Nurses are at the center of patient-centered healthcare communications. This is why many healthcare facilities have deployed wireless nurse mobility solutions, Alcatel-Lucent (News - Alert) noted in a recent white paper, “Empowering Nurses with Wireless Phones.”
The nurse mobility solutions rolled out by healthcare facilities often consist of wireless phones using either Wi-Fi or Digital Enhanced Cordless Telecommunications (DECT (News - Alert)) technology tied into a nurse call system, Alcatel-Lucent explained.
There are three key benefits of building a wireless mobility solution for nurses:
- Nurses become more efficient and effective when unchained by landlines
- Healthcare facilities become more restful when wireless phones use vibrate mode instead of ringing
- Patient satisfaction increases from more responsive care
The savings can be great with a nurse mobility solution. Roughly $12.3 billion is wasted annually by U.S. hospitals due to communication inefficiencies, Alcatel-Lucent said in the white paper. Of that amount, 40 percent is due to latency in nurse communications.
Five best practices
From its work developing such solutions, Alcatel-Lucent Healthcare Solutions recommends five best practices for crafting and deploying a wireless solution for nurses.
First, make sure the wireless network is ready. Coverage and capacity are needed to support a large number of wireless phones, and if nurses can’t trust a wireless phone system they will go around it.

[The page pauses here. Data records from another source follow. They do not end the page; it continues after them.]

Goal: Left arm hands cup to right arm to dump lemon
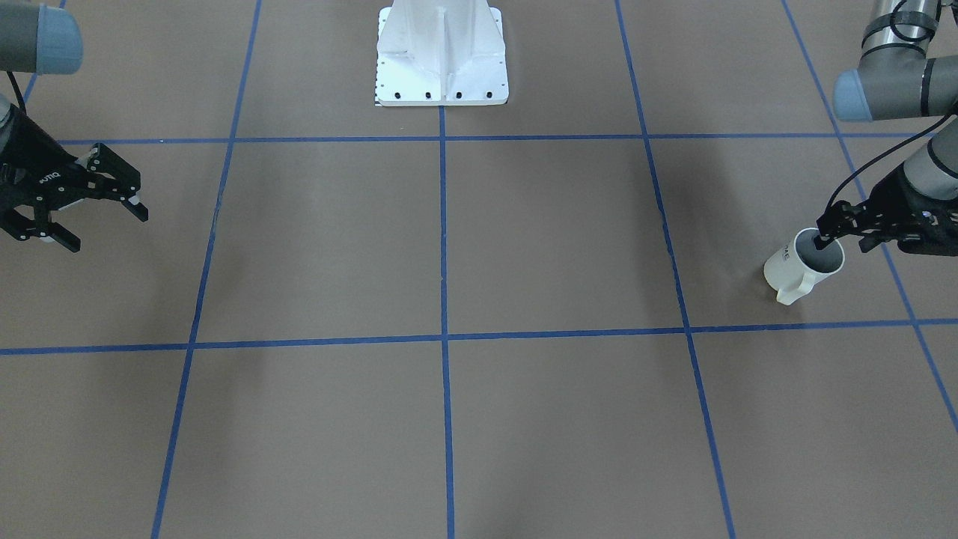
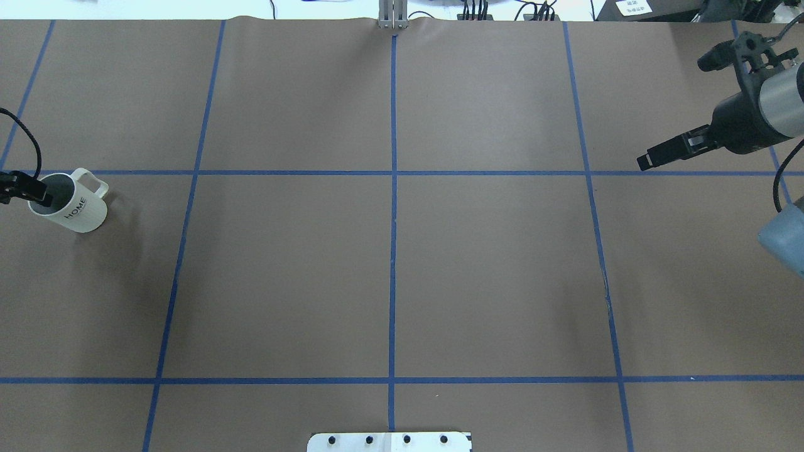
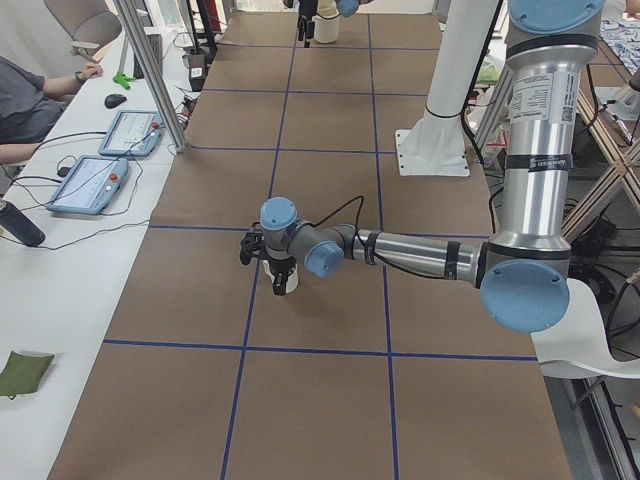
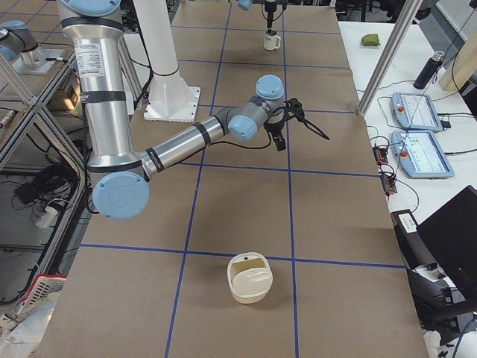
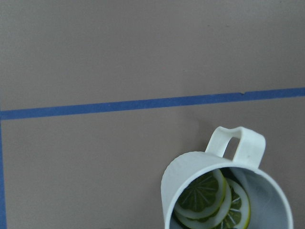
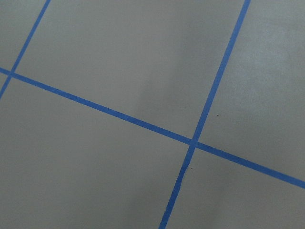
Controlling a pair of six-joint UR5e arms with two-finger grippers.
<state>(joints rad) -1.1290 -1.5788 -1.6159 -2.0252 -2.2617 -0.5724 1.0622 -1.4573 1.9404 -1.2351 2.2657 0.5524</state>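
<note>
The white ribbed "HOME" cup [image 2: 78, 207] is at the far left of the overhead view and tilted, handle pointing away from the robot. It also shows in the front view [image 1: 793, 266]. The left gripper [image 2: 34, 191] is shut on its rim, one finger inside the cup [image 1: 823, 241]. In the left wrist view the cup [image 5: 190, 167] holds lemon slices [image 5: 207, 193]. The right gripper [image 2: 681, 107] is open and empty, far off at the right edge of the table; it also shows in the front view [image 1: 105, 228] and the right side view [image 4: 302, 140].
A white tub [image 4: 250, 277] stands on the table at the robot's right end. The white robot pedestal [image 1: 441, 56] is at the table's robot side. Blue tape lines [image 2: 393, 188] grid the brown surface. A side bench with tablets [image 3: 100, 170] and a seated person [image 3: 30, 100] lies beyond the far edge.
</note>
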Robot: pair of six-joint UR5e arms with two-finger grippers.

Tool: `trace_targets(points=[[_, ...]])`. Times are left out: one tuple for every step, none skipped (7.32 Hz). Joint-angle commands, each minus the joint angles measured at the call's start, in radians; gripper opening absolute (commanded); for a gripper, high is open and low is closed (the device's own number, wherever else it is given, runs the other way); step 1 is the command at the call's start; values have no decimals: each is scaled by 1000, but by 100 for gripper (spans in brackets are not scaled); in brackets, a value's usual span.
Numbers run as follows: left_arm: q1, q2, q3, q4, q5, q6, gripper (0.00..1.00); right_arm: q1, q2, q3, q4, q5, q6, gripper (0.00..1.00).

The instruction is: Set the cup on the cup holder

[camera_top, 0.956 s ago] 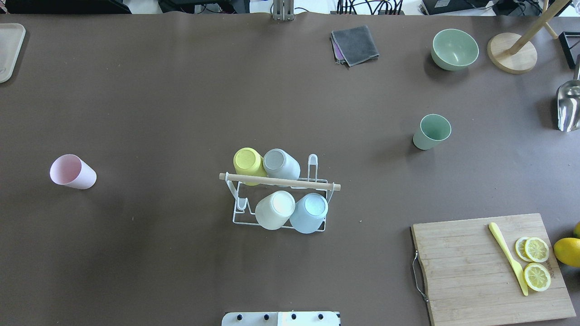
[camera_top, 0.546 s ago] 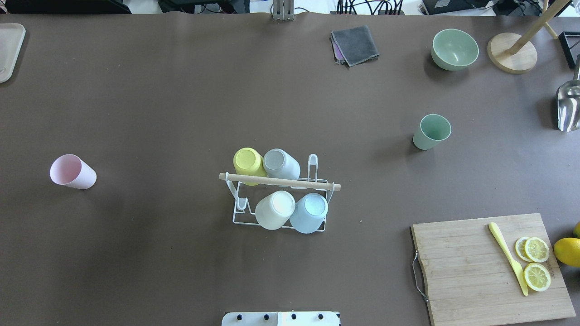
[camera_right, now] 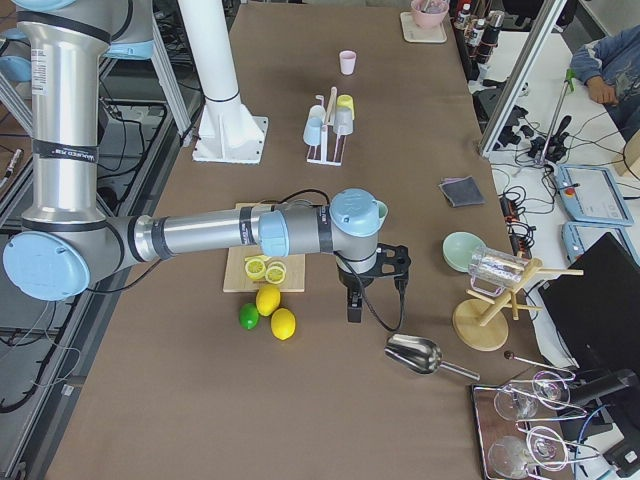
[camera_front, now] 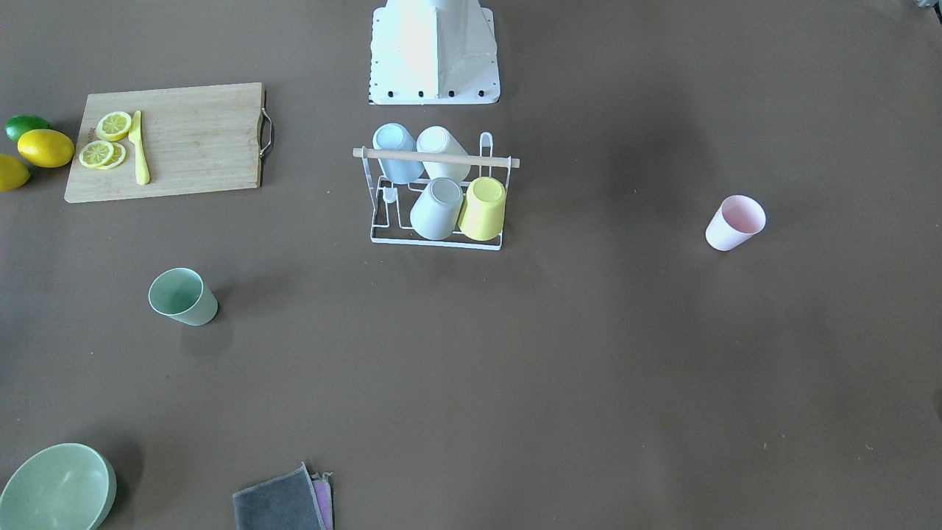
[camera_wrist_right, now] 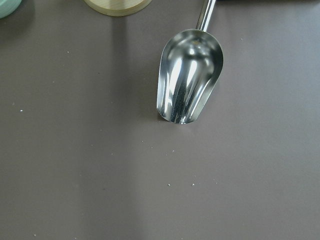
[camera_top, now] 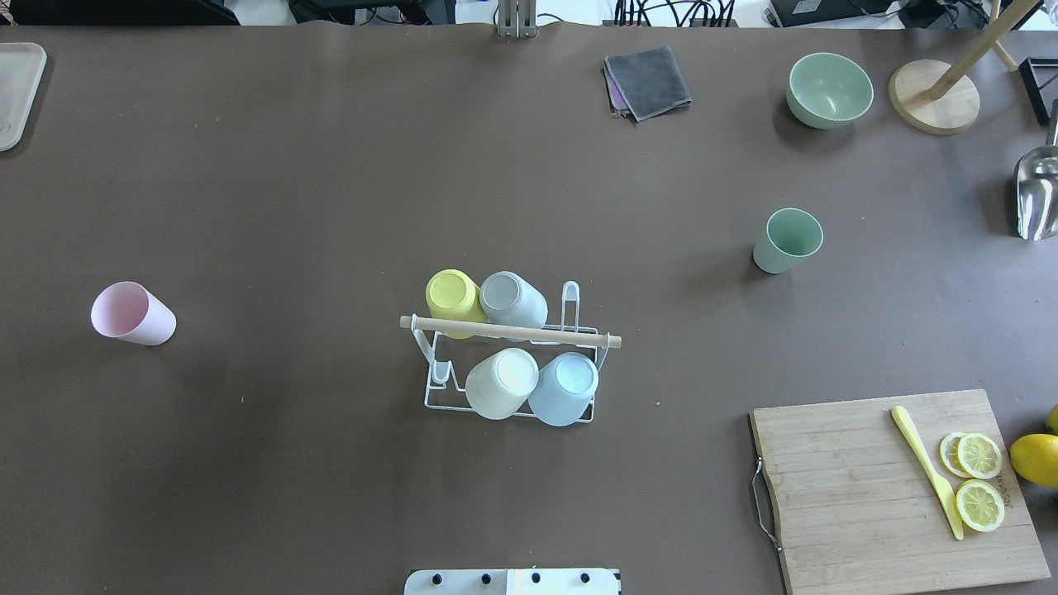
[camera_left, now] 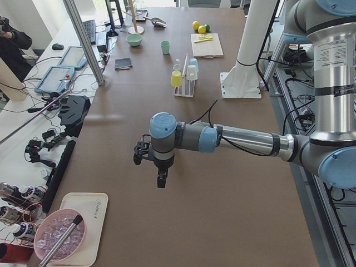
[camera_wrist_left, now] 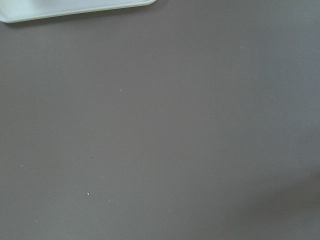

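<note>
The cup holder (camera_top: pixel 510 331), a white wire rack with a wooden rod handle, stands mid-table and also shows in the front view (camera_front: pixel 436 157). It carries a yellow, a grey, a cream and a light blue cup upside down. A pink cup (camera_top: pixel 132 313) stands upright far to its left. A green cup (camera_top: pixel 787 240) stands upright to its right. My left gripper (camera_left: pixel 160 181) hangs over bare table near the left end. My right gripper (camera_right: pixel 353 310) hangs near the right end. Both show only in the side views, so I cannot tell if they are open or shut.
A cutting board (camera_top: pixel 868 487) with lemon slices and a yellow knife lies front right, lemons beside it. A green bowl (camera_top: pixel 829 89), a grey cloth (camera_top: pixel 647 81) and a wooden stand (camera_top: pixel 934 95) are at the back. A metal scoop (camera_wrist_right: pixel 189 82) lies under my right wrist.
</note>
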Motion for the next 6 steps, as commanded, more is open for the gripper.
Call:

Partial coverage insufficient capacity will kill a nurse mobility solution before it gets off the ground.
Second, nurses must be able to make and receive outside calls. Although it might be tempting to restrict communications to those between other nurses and staff, the reality is that nurses contact a variety of people outside healthcare circles, including concerned patient family members. This includes ensuring that the automatic number identification that shows up when a nurse places a call shows the phone’s actual number, not a hospital switchboard that will delay communication.
Integration with nurse call systems is another important element when deploying a nurse mobility solution. For instance, “nurse call buttons at bedsides and in washrooms initiate a call to the nurses’ station, activate lights outside the room and generate an alert loud enough to be heard throughout the ward,” Alcatel-Lucent suggested.
Alcatel-Lucent noted that when integrating wireless phones with a nurse call system, provide location information in text format so nurses can assess at a glance, and include texting capabilities on nurse phones so they can distribute tasks as required.
Fourth, solicit opinions from all stakeholders when putting together a nurse mobility solution so the final product includes adequate flexibility.
“A common mistake when deploying a nurse mobility solution is to gather requirements only from nursing department heads,” Alcatel-Lucent stressed. “The solution’s success will depend on how broadly it is adopted by the front-line nursing staff and aides that will be using it on a daily basis.”
Finally, anticipate and plan for workflow changes when building the solution. Successful deployments require numerous planning sessions, according to the paper. Things to consider include where calls should be directed when calls go unanswered, how long to wait before redirecting a call, and how alarms will be cleared when the system integrates with a nurse call system.
These five suggestions help healthcare organizations keep patients happy and its nurses accessible, a situation that can make the difference between life and death.